In a rollover, even if the body mounts hold, the entire thing flexes - the shoulder harness pulls down an inch or so - or more.
Guess what happens to their spine when it's compressed an inch?
If the downbars are tied together with straps or rails between them right along the floor, at least in the front, the body stays with the frame.

Closed body/solid body cars, like NASCAR you'll find the cage is entirely inside the body - and they often tie into the frame - the cage cannot get away from the body since it's trapped inside the body.

But on open topped, or glass topped vehicles it presents a different problem - the body can get away from the frame.

Another safety issue - belts -- 4 point shoulder belts are dangerous - they need the 5th belt, the submarine belt to be safe. What happens with a 4 point in a rollover or crash the shoulder belts restrain your body, but pull up on the lap belt as you go into them.

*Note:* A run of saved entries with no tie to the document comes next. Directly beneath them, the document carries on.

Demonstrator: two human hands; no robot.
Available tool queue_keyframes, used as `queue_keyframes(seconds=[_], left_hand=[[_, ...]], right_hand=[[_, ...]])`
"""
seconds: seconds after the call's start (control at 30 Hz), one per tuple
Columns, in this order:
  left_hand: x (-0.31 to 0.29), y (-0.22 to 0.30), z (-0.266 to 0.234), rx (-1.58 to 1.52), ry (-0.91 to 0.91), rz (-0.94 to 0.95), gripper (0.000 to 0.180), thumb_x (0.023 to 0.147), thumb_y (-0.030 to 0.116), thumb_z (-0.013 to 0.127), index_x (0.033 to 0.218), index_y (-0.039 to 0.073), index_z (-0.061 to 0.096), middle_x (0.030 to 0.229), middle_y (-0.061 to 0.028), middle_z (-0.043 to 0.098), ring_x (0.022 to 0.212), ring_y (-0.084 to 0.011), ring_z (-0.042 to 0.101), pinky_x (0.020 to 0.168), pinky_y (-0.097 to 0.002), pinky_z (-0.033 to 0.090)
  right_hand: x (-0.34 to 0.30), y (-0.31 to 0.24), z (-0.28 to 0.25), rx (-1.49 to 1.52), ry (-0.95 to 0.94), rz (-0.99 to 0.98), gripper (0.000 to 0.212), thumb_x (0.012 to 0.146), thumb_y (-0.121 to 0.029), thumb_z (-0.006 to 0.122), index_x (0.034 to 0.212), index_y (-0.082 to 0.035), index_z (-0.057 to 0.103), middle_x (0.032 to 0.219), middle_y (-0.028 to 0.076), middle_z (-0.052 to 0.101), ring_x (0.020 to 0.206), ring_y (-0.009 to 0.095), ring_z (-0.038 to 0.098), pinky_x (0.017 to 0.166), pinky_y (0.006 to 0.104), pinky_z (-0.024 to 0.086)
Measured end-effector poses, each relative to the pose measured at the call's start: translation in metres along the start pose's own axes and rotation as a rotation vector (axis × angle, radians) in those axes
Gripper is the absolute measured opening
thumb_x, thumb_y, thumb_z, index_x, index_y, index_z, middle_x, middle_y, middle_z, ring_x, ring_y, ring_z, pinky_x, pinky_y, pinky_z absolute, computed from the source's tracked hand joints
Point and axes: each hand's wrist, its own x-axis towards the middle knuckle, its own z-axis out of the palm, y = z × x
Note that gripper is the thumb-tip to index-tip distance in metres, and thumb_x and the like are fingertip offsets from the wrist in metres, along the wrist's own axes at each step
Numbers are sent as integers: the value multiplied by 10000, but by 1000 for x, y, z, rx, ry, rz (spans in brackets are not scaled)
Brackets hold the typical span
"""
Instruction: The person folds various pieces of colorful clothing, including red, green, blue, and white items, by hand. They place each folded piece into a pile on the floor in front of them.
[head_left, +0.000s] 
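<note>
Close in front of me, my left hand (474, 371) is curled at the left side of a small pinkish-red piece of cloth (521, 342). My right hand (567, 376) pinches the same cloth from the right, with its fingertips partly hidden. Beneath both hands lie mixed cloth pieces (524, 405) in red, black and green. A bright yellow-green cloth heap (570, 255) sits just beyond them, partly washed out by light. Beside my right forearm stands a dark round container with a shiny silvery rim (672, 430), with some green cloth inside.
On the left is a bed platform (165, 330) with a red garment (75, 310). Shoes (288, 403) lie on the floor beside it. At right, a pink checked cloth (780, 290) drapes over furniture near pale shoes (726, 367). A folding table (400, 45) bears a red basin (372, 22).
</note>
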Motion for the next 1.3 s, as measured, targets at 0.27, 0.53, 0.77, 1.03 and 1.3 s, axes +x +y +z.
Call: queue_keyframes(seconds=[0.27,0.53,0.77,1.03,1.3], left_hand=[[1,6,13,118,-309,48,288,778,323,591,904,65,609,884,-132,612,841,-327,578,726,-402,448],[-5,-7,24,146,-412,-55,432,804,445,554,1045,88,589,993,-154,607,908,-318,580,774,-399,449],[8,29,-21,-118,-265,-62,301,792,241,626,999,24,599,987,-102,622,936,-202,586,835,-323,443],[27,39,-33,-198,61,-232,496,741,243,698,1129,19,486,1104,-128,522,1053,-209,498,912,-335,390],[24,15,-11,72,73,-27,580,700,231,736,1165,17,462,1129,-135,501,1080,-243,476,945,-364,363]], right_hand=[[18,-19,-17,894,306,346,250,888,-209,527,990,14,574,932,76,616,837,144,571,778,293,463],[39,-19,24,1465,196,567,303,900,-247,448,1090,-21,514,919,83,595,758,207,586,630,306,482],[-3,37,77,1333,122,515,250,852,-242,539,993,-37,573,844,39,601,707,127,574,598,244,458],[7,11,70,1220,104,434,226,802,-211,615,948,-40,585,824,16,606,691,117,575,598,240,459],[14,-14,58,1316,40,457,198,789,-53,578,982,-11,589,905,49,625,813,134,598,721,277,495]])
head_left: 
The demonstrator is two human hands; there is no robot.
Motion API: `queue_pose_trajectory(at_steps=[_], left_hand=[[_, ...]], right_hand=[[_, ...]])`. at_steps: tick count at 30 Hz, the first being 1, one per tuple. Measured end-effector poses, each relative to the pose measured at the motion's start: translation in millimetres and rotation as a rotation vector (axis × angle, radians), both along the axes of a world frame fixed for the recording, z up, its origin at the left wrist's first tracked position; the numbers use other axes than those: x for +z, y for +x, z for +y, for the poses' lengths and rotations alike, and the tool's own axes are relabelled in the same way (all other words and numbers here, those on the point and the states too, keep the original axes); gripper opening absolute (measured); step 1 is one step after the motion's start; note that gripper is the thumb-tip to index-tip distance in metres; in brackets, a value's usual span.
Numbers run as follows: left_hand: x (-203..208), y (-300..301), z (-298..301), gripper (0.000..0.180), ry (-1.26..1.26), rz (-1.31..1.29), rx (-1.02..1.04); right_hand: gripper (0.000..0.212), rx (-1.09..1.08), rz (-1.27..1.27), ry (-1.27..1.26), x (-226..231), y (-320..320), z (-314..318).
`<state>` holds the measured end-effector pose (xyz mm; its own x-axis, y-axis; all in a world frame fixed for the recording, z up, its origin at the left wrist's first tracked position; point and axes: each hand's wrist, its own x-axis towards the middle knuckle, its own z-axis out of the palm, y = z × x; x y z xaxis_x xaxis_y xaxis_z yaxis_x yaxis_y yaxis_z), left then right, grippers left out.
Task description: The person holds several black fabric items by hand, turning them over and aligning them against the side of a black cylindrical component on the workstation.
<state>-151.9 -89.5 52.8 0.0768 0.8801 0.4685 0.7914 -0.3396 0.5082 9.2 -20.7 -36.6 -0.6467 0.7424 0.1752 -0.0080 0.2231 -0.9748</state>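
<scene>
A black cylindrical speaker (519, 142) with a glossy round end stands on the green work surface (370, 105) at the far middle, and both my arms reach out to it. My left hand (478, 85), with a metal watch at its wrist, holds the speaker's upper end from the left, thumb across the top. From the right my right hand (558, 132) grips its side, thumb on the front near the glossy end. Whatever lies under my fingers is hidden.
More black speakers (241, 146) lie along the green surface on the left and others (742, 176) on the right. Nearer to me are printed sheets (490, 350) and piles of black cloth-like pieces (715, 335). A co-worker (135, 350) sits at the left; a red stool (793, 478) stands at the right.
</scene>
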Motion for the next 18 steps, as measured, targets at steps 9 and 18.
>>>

The lap belt gets pulled up above your hips into your soft belly. Your soft belly will sustain all kinds of internal injuries - often fatal.
The single cross strap in stock vehicles doesn't attach to the lap belt in the middle, so it doesn't pull up.
Yes, hooking the sub belt on a 5 point is a pain, but lying in the hospital is worse.

Safety equipment can certainly kill you - like getting hit in the head with your fire extinguisher.